The rent was one million francs per year, subject to the condition that he spend thirty million francs renovating the house. Al-Fayed extensively refurbished and restored what he termed the Villa Windsor, and for his efforts, he was promoted to the grade of Officer in the Légion d'honneur in 1989. The former valet of the Duke of Windsor, Sydney Johnson, acted as a curator to the restoration.

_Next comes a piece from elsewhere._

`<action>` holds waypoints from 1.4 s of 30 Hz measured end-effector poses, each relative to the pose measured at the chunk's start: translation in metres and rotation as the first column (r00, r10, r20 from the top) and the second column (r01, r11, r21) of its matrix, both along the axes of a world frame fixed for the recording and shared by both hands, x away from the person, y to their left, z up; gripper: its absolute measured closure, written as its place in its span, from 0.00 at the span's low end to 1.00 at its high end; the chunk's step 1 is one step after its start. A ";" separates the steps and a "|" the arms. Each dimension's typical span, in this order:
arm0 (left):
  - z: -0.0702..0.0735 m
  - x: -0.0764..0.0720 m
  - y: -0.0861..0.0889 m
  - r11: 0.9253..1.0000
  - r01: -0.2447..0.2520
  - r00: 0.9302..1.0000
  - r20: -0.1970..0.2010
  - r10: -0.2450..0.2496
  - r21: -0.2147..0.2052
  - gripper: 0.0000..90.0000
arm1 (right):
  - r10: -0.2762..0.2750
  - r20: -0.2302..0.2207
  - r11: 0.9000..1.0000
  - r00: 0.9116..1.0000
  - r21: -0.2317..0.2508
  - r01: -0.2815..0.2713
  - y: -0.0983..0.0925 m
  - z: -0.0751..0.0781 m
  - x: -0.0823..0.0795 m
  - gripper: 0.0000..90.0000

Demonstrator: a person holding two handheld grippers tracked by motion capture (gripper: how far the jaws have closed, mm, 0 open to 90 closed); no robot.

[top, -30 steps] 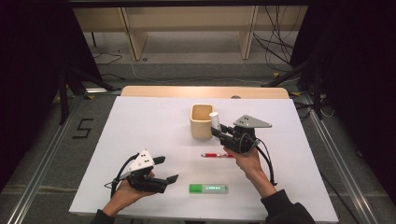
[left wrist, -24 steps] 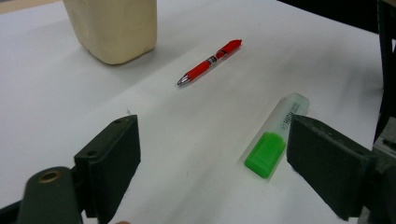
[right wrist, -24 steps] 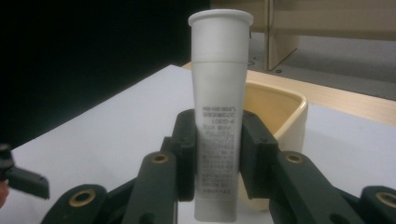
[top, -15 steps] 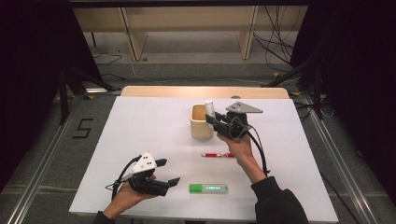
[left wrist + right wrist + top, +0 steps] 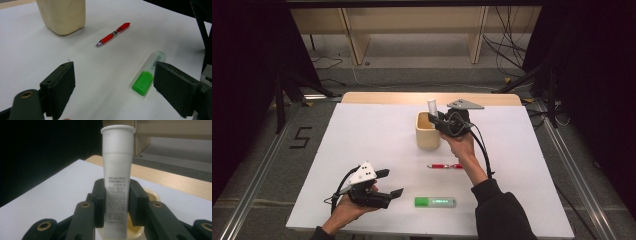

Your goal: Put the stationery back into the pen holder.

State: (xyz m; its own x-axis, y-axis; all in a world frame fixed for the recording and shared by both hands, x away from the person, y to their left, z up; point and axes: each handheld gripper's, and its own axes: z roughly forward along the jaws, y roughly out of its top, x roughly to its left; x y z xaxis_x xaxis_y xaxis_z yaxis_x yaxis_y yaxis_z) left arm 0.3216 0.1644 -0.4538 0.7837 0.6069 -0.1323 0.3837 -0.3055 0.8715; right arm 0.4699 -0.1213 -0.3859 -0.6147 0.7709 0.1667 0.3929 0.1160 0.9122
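The right claw [image 5: 116, 202] pinches a white tube [image 5: 117, 170] upright, cap end up, its lower end over the mouth of the beige cup [image 5: 428, 134]. The small print on the tube is upside down and too blurred to read. The left claw [image 5: 393, 183] rests near the bench's [image 5: 362, 130] front edge, jaws spread with nothing between them. A green highlighter [image 5: 147, 75] with unreadable lettering lies just ahead of it, and a red pen [image 5: 113, 34] lies farther on, between highlighter and cup. Bare bench spreads left of the cup.
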 end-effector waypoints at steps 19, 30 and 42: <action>-0.004 0.003 0.004 1.000 -0.015 1.000 0.000 0.015 -0.001 0.19 | -0.045 -0.027 0.999 0.999 -0.024 0.044 0.014 -0.005 0.025 0.79; -0.005 0.002 0.003 1.000 -0.012 1.000 0.001 0.012 0.002 0.20 | -0.047 -0.055 0.998 0.997 -0.036 0.045 0.025 -0.015 0.030 0.78; -0.006 0.003 0.003 1.000 -0.009 1.000 -0.008 0.009 0.005 0.20 | -0.042 -0.076 0.998 0.996 -0.049 0.039 0.033 -0.022 0.032 0.78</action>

Al-Fayed's son Dodi visited the villa with Diana, Princess of Wales, for half an hour on the day before their deaths in 1997.

===Sale of the Windsors' possessions===
In July 1997, Al-Fayed announced that an auction of the Duke and Duchess of Windsor's possessions from the villa would take place later that year in New York. He had bought the contents of the property for the equivalent of US$4.5 million from the principal beneficiary of the Duchess's estate, the Pasteur Institute. The items to be offered for sale had personal value for the British royal family and included the desk at which Edward VIII had abdicated in 1936, a collection of some ten thousand photographs, and a doll given to Edward by his mother, Queen Mary.

Following the deaths of Al-Fayed's son Dodi and Diana, Princess of Wales, the auction was postponed, but it eventually took place in February 1998 at Sotheby's New York with more than 40,000 items for sale, divided into 3,200 lots. The proceeds from the auction went to the Dodi Fayed International Charitable Foundation and causes associated with the late Princess of Wales. Members of the British royal family were believed to have purchased all but a tiny handful of the items in the sale, though officially they remained anonymous.

Al-Fayed ended the lease in 2018.

==Restoration and current status==
Following a call for expressions of interest in 2021, and a selection process between a few candidates, the Paris Council decided to entrust the property to the Mansart Foundation. Since then, the foundation has managed the house, with the aim of opening it to the public.

The foundation is restoring the villa at an estimated cost of €8.7 million, using a combination of funds from private sponsorships and skill-based sponsorships.

It was planned for the house to open its doors to the public in late 2025. As of July 2026, the house remains closed.